Ao longo deste trabalho, procurou-se discorrer acerca do princípio da boa-fé como forma de equilibrar as relações de consumo, uma vez que o equilíbrio é fator indispensável à correta execução das obrigações contraídas entre consumidores e fornecedores.

Restou verificado que já na Roma Antiga percebeu-se que a sociedade sofre constantes transformações, as quais a lei codificada nem sempre traz a tutela adequada para dirimir conflitos ocasionados pelas transformações sociais, o que levou os romanos a elaborarem princípios universais, dentre eles o da boa-fé, capaz de orientar o pensamento jurídico através dos tempos, sendo notados seus traços em legislações antiqüíssimas, como o Código de Hamurabi, denotando-se, já naquela época, a necessidade de tutela dos interesses daqueles vulneráveis às práticas comerciais.
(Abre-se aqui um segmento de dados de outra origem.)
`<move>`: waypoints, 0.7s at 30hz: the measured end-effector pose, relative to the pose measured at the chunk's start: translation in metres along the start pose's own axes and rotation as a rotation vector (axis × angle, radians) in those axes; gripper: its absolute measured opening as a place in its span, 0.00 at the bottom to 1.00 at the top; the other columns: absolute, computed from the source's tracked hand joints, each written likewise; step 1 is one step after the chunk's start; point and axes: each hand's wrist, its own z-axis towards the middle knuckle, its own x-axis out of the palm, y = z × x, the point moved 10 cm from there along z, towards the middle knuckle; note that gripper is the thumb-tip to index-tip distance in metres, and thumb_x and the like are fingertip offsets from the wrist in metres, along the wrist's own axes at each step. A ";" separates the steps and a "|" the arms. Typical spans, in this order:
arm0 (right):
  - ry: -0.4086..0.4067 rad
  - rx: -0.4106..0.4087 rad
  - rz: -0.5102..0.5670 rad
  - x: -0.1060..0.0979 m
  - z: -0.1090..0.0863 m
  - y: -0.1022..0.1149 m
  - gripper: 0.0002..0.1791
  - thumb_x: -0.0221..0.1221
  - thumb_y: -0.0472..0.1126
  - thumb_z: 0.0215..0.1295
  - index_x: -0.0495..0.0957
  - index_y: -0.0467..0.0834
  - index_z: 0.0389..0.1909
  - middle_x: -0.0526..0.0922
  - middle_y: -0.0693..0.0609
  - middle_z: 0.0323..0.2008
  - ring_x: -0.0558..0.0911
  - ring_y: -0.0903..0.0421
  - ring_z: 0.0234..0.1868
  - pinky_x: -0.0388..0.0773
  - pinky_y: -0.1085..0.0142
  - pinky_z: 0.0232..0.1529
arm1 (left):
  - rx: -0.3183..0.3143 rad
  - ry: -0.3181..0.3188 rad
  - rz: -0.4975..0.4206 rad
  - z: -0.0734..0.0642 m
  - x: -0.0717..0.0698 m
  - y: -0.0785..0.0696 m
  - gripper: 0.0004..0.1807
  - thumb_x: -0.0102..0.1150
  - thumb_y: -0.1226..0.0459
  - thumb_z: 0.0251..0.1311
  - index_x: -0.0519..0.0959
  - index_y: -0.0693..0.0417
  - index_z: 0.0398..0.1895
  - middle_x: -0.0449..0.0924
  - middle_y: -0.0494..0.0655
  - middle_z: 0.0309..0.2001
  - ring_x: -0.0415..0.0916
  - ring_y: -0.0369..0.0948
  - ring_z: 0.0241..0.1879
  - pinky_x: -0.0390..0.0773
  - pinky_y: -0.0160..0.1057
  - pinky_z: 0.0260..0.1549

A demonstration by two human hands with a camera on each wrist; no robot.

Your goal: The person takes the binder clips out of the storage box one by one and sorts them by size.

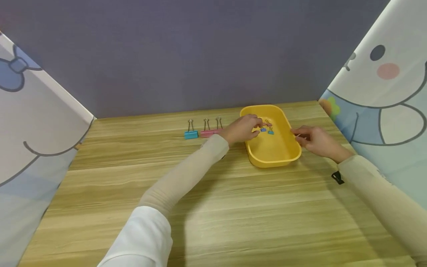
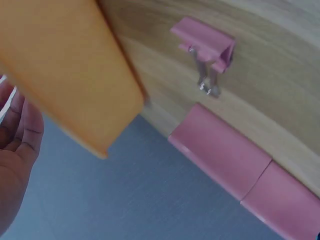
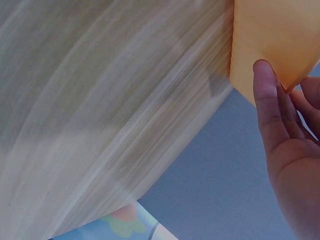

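Observation:
My left hand (image 1: 242, 129) reaches over the left rim of a yellow plastic bin (image 1: 267, 163), thumb and fingers apart above its inside. Just beyond the fingertips lie small binder clips: a pink one (image 1: 268, 125), a blue one (image 1: 263, 129) and a teal one (image 1: 271, 132). At the bin's right side, my right hand (image 1: 317, 141) pinches the rim, with the thumb (image 3: 266, 90) against the outer wall. In the left wrist view, a pink binder clip (image 2: 205, 40) with silver handles sits on the table beside the bin.
Left of the bin, a large blue binder clip (image 1: 191, 134) and two large pink binder clips (image 1: 207, 133) form a row, handles up. They stand on a wood-grain table (image 1: 133, 167). A dark grey partition (image 1: 200, 55) rises behind, and cartoon-print cloth (image 1: 387, 122) flanks both sides.

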 end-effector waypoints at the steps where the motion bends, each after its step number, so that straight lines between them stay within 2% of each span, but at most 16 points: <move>1: 0.001 -0.007 0.001 0.000 0.000 0.001 0.17 0.57 0.29 0.64 0.75 0.29 0.54 0.80 0.38 0.42 0.80 0.50 0.34 0.76 0.71 0.28 | -0.006 0.007 0.008 0.001 0.003 0.001 0.15 0.56 0.62 0.65 0.76 0.56 0.53 0.75 0.46 0.48 0.71 0.38 0.42 0.71 0.31 0.43; 9: -0.009 -0.015 0.015 0.000 -0.001 0.005 0.17 0.57 0.28 0.63 0.75 0.28 0.53 0.81 0.38 0.40 0.80 0.51 0.33 0.76 0.72 0.27 | -0.047 0.067 0.030 0.015 0.020 0.000 0.19 0.59 0.62 0.62 0.75 0.57 0.55 0.75 0.47 0.49 0.72 0.39 0.45 0.70 0.31 0.46; 15: -0.019 -0.013 0.021 -0.001 -0.001 0.006 0.17 0.57 0.27 0.63 0.75 0.28 0.53 0.81 0.38 0.40 0.80 0.50 0.33 0.76 0.71 0.27 | -0.071 0.054 0.028 0.021 0.022 -0.002 0.18 0.59 0.62 0.62 0.75 0.57 0.54 0.77 0.48 0.49 0.72 0.38 0.45 0.70 0.30 0.46; 21: 0.001 -0.023 0.046 0.003 0.002 0.007 0.17 0.56 0.27 0.63 0.74 0.27 0.54 0.80 0.37 0.41 0.80 0.49 0.35 0.77 0.72 0.30 | -0.128 0.022 0.005 0.023 0.024 0.005 0.16 0.56 0.62 0.64 0.75 0.57 0.53 0.77 0.47 0.48 0.72 0.38 0.43 0.71 0.30 0.42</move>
E não foi diferente, uma vez que o estudo mostrou que o princípio da boa-fé foi adotado como cláusula geral pelas mais importantes legislações ocidentais, algumas, inclusive, serviram de modelo à legislação consumerista brasileira, com destaque para o BGB e a AGBG da Alemanha. Todavia, foi visto que se necessitou dar à boa-fé um caráter objetivo, alheio ao elemento psicológico humano, de forma que as partes, numa relação jurídica, adotassem um comportamento afinado com padrões socialmente aceitos.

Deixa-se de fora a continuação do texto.